Our national office recently alerted us to the fact that Arlen Specter – you know, the one who walks around threatening the funding of the NSA unless more information comes out about illegal spying, who repeatedly asks “where’s the outrage?” about the secret spying – will be introducing a really, really bad bill on the NSA as soon as next Thursday. It would retroactively authorize the president and NSA’s actions, expand the executive branch’s powers and make judicial checks to protect innocent Americans optional.

But we’re not taking this lying down. We’re organizing an emergency press conference/demonstration next Tuesday at 12:30pm outside the Federal Building in Philadelphia (where Specter’s Philly office is) on the 6th street side. Bob Barr, the former congressman, will be a featured speaker.

It’s really important that we get as many people as possible to attend. We want to show Specter that the outrage is right HERE!

Sara in Philly

Legislator shopping

A great crowd of about 50 concerned citizens came out last night to the Unitarian Church of Harrisburg for a screening of The ACLU Freedom Files: Gay & Lesbian Rights. We were also fortunate to be joined by community activist Kathleen Daugherty and Dan Miller of Harrisburg City Council. Big city folk can kick around little ol’ Harrisburg, if they wish, but how many PA towns would elect an openly gay man?.

The crowd was clearly energized and concerned about where we are heading on the debate over g&l rights. Me, I’m an eternal optimist. A majority of Americans support civil unions, opposition to gay marriage continues to drop, and the younger generations are very accepting of homosexuality.

But it’s easy for me to be an optimist because I don’t have to live with the discrimination and second-class citizenry every day. I can appreciate the anxiety of our LGBT amigos.

There were a few stories about meetings with legislators. Perhaps the most absurd was the story of the legislator who told a gay couple that they should go “state shopping” to find a gay-friendly state. A response from the crowd was that we should go “legislator shopping.”

We’ll keep pushing the ball forward, knowing that we’re on the right side of history.

Andy in the HBG


I have such mixed emotions about Senator Specter right now. Sometimes I almost let myself develop feelings for him, but then he just keeps doin’ me wrong.

But what I would have paid to be a fly on the wall for the fight today between Specter and Feingold about gay marriage.

“I don’t need to be lectured by you. You are no more a protector of the Constitution than am I,” Judiciary Committee Chairman Arlen Specter, R-Pa., shouted after Sen. Russ Feingold (news, bio, voting record) declared his opposition to the amendment, his affinity for the Constitution and his intention to leave the meeting.

The sad thing is that Specter’s right. Neither of these men (or the parties they represent) have exactly been Knights Templar for the Constitution.

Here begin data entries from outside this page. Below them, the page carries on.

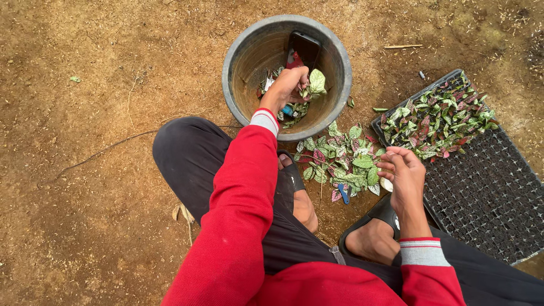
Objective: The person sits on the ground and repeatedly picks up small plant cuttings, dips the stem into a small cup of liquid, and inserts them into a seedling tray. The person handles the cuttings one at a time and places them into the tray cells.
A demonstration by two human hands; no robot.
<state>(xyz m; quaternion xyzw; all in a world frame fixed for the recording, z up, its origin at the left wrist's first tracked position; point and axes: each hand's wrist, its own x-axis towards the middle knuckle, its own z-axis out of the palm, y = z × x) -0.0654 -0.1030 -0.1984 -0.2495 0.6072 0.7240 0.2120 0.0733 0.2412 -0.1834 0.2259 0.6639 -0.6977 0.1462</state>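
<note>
From the head view, the left hand (pixel 288 86) reaches into a grey bucket (pixel 238 54), fingers closed on a leafy cutting (pixel 315 83). The right hand (pixel 403 174) hangs loosely curled and empty beside a heap of speckled cuttings (pixel 339 161), with a black seedling tray (pixel 487 192) just outside it.

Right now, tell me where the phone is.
The dark phone leans upright against the far inner wall of the grey bucket, just beyond the left hand.
</note>
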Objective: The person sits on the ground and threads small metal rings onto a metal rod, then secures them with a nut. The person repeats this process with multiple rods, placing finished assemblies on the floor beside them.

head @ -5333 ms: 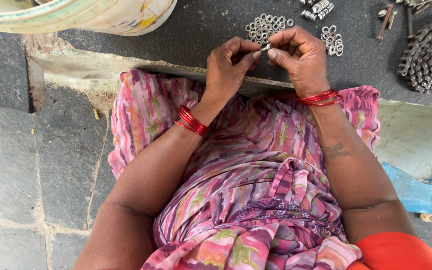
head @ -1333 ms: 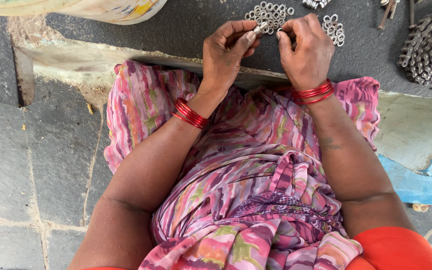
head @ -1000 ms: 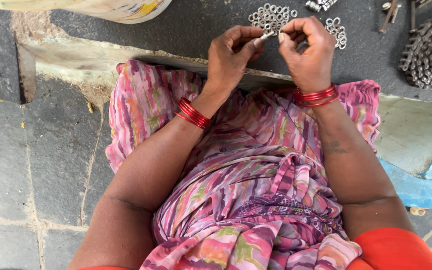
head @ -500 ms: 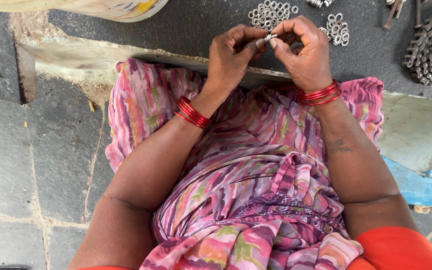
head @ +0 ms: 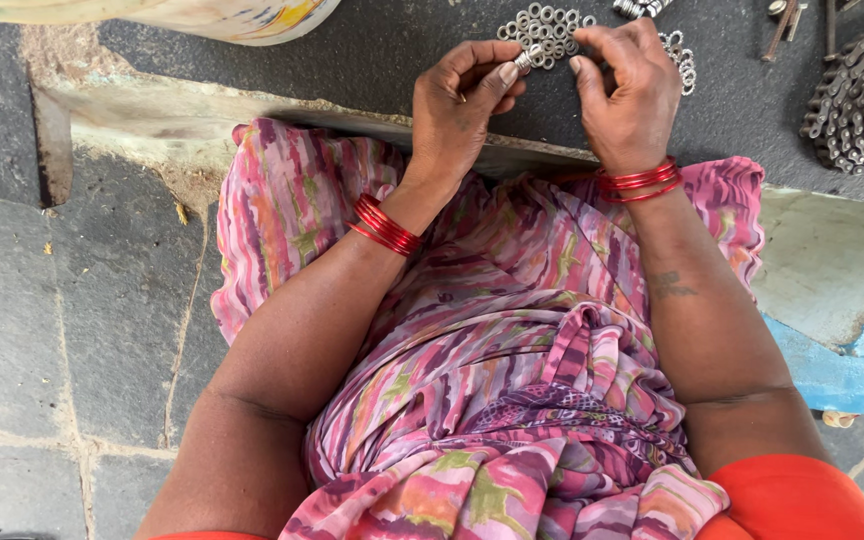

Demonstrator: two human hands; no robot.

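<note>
Head view, single entry: a small silvery metal piece (head: 524, 60) is pinched between thumb and fingertips of the left hand (head: 464, 105), held just above the dark grey work surface (head: 372, 50) and right beside a loose cluster of small silvery metal washers (head: 544, 22). The right hand (head: 630, 95) is held just beside it with fingers curled inward and apart from the piece; nothing is seen gripped in it, though its palm side is hidden.

Risks, as judged: the piece is small and held only by fingertips, so a slip is likely to drop it into the washer cluster, where it would be hard to tell apart, or onto the pink patterned cloth (head: 512, 340) of the lap below. A sweep of either wrist, each ringed with red bangles (head: 384, 225), could scatter the washers.

Edges and room: the worn pale front edge of the surface (head: 202, 105) lies directly under both wrists, so anything nudged toward the person falls off. A coiled grey roller chain (head: 862, 95) is placed well to the right, a pale rounded tub (head: 202, 15) to the upper left. Bare surface is left between tub and washers.
</note>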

Speaking of mixed emotions, I was at an event last week with Jim Hightower, who described mixed emotions as “your daughter coming home from the Prom with a Gideon’s Bible under her arm.”

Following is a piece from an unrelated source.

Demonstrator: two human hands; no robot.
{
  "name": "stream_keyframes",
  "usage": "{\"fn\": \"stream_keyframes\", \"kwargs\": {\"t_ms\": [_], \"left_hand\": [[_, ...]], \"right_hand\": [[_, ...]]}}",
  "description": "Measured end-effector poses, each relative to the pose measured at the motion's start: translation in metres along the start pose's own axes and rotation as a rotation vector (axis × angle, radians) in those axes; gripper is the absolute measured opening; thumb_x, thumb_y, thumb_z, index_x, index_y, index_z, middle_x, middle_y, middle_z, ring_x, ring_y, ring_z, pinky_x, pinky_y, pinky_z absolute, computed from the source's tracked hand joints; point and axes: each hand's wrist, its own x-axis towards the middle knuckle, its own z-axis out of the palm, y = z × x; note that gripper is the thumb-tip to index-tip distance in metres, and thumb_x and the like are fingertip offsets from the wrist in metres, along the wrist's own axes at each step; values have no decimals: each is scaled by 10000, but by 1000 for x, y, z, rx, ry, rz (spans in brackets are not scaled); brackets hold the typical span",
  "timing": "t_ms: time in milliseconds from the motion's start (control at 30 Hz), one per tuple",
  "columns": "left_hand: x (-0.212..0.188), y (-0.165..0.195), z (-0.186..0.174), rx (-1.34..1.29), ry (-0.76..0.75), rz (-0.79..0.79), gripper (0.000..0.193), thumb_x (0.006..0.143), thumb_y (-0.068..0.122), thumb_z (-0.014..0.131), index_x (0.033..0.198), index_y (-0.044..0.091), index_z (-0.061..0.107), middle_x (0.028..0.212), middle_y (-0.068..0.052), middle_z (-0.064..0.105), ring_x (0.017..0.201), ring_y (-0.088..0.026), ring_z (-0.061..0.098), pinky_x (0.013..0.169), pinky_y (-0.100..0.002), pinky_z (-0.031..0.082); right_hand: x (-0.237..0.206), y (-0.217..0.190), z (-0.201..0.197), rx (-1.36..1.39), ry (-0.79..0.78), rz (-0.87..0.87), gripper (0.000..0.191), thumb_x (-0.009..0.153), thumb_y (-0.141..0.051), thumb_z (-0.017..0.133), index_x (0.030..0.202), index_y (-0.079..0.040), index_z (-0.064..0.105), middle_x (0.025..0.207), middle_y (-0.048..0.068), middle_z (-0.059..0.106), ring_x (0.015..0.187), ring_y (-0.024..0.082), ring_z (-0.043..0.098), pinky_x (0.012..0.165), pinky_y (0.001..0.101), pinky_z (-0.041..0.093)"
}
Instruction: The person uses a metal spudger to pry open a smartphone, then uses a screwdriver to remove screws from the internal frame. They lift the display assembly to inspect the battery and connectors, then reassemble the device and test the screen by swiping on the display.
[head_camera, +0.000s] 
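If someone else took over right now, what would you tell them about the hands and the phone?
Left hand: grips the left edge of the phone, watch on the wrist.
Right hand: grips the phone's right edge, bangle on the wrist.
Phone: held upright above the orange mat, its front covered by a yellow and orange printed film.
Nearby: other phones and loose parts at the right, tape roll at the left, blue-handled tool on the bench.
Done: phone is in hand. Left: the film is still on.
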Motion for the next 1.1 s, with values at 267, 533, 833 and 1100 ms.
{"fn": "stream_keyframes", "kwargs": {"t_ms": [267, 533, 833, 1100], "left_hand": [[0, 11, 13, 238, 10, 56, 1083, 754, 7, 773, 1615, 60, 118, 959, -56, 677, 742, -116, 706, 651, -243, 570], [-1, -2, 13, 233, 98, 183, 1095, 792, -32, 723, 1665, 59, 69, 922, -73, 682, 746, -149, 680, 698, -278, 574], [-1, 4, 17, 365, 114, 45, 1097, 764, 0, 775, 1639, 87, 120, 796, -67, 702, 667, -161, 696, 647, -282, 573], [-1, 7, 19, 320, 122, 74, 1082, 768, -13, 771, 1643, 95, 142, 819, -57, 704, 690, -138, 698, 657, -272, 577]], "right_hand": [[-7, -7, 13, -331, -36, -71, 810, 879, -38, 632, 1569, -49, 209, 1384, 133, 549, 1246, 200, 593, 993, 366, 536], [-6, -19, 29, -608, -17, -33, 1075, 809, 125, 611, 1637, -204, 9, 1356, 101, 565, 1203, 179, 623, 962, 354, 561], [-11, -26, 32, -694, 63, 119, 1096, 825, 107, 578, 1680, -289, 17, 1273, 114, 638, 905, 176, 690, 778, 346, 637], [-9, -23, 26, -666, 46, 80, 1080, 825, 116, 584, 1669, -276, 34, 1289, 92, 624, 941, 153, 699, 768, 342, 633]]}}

I thought that was kind of cute. But then, I’d had a few.

Lisa in Pittsburgh

Ever get that feeling that someone’s watching you?

I’m sitting here in my office, listening in on a conference call about the NSA spying on phone calls, when I received this story from ZDNet News:

A prominent Republican on Capitol Hill has prepared legislation that would rewrite Internet privacy rules by requiring that logs of Americans’ online activities be stored, CNET has learned.

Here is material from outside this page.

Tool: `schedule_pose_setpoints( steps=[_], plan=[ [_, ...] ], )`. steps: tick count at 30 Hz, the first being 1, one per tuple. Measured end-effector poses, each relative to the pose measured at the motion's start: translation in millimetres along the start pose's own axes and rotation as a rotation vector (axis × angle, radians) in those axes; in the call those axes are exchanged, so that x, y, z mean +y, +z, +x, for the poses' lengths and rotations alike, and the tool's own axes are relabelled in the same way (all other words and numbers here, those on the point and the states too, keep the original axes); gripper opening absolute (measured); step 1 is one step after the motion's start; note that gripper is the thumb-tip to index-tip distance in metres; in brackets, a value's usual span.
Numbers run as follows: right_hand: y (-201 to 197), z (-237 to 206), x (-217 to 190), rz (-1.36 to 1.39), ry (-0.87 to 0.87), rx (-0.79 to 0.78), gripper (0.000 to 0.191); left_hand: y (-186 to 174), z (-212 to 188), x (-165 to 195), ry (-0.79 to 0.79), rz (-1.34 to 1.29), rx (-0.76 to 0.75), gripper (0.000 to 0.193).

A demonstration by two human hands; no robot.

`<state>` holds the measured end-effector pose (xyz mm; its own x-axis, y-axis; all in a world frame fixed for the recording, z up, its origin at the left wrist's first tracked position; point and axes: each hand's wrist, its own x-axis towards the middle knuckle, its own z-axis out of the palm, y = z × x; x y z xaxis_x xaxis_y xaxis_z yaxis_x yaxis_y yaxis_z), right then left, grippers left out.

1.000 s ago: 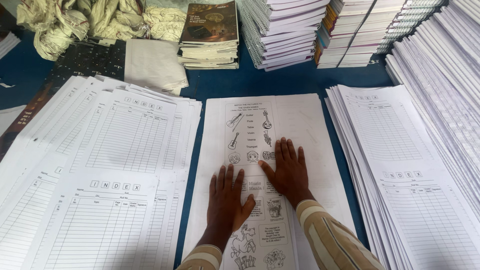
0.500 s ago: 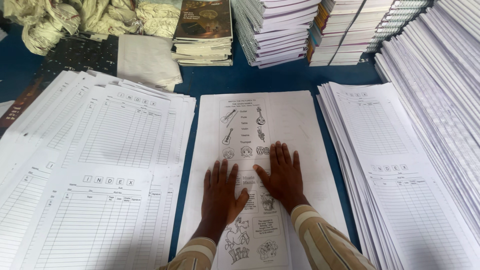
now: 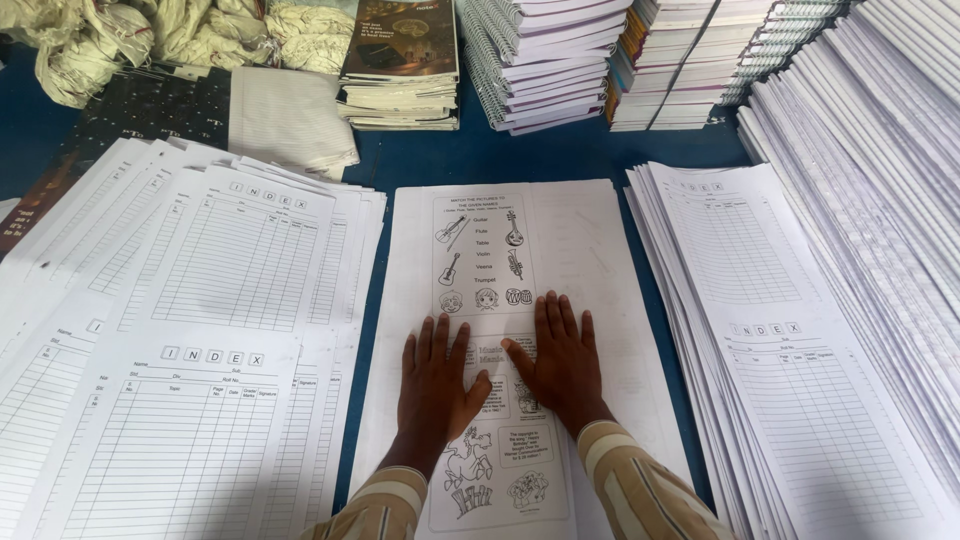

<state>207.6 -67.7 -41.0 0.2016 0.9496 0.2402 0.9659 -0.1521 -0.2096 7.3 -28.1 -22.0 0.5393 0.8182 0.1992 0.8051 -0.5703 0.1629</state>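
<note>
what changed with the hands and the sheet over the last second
Almost nothing. Both hands, left hand and right hand, stay flat side by side on the picture worksheet; nothing was taken hold of or let go. Only the view shifted slightly. The ruled index sheets and spiral notebooks lie unchanged.

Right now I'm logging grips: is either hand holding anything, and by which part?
Nothing is gripped. The left hand and right hand lie flat, palms down, on the middle of the picture worksheet.
</note>
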Motion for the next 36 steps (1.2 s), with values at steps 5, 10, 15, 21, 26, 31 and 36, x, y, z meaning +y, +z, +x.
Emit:
schedule_pose_setpoints(
  steps=[5,10,15,21,26,31,36],
  plan=[
    [-1,-6,-2,0.02,0.022,-0.036,0.091,0,1,0,0.003,0.014,0.003,0.076],
    [-1,-13,-4,0.012,0.013,-0.019,0.091,0,2,-2,0.01,0.023,0.004,0.076],
    [0,-20,-5,0.006,-0.002,-0.007,0.09,1,2,-3,0.012,0.026,0.007,0.077],
    [-2,-28,-5,0.023,0.004,-0.014,0.089,1,4,-4,0.015,0.032,0.027,0.076],
    [-1,-34,-7,0.036,0.006,-0.015,0.088,-2,4,-3,0.01,0.046,0.013,0.077],
    [0,-42,-7,0.037,-0.006,-0.004,0.088,-4,8,-1,-0.011,0.06,-0.047,0.078],
    [-2,-50,-6,0.022,0.001,-0.025,0.087,-4,8,0,-0.023,0.062,-0.067,0.078]
  ],
)
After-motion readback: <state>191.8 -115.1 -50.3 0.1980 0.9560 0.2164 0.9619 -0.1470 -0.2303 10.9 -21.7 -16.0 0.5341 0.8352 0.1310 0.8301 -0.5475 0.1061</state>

The proposal comes just weeks after Attorney General Alberto Gonzales said Internet service providers should retain records of user activities for a “reasonable amount of time,” a move that represented a dramatic shift in the Bush administration’s views on privacy.

Wisconsin Rep. F. James Sensenbrenner, the chairman of the House Judiciary Committee, is proposing that ISPs be required to record information about Americans’ online activities so that police can more easily “conduct criminal investigations.”

Rest of article

Sigh. Do we have to resort to paper and lemon juice for private communications now?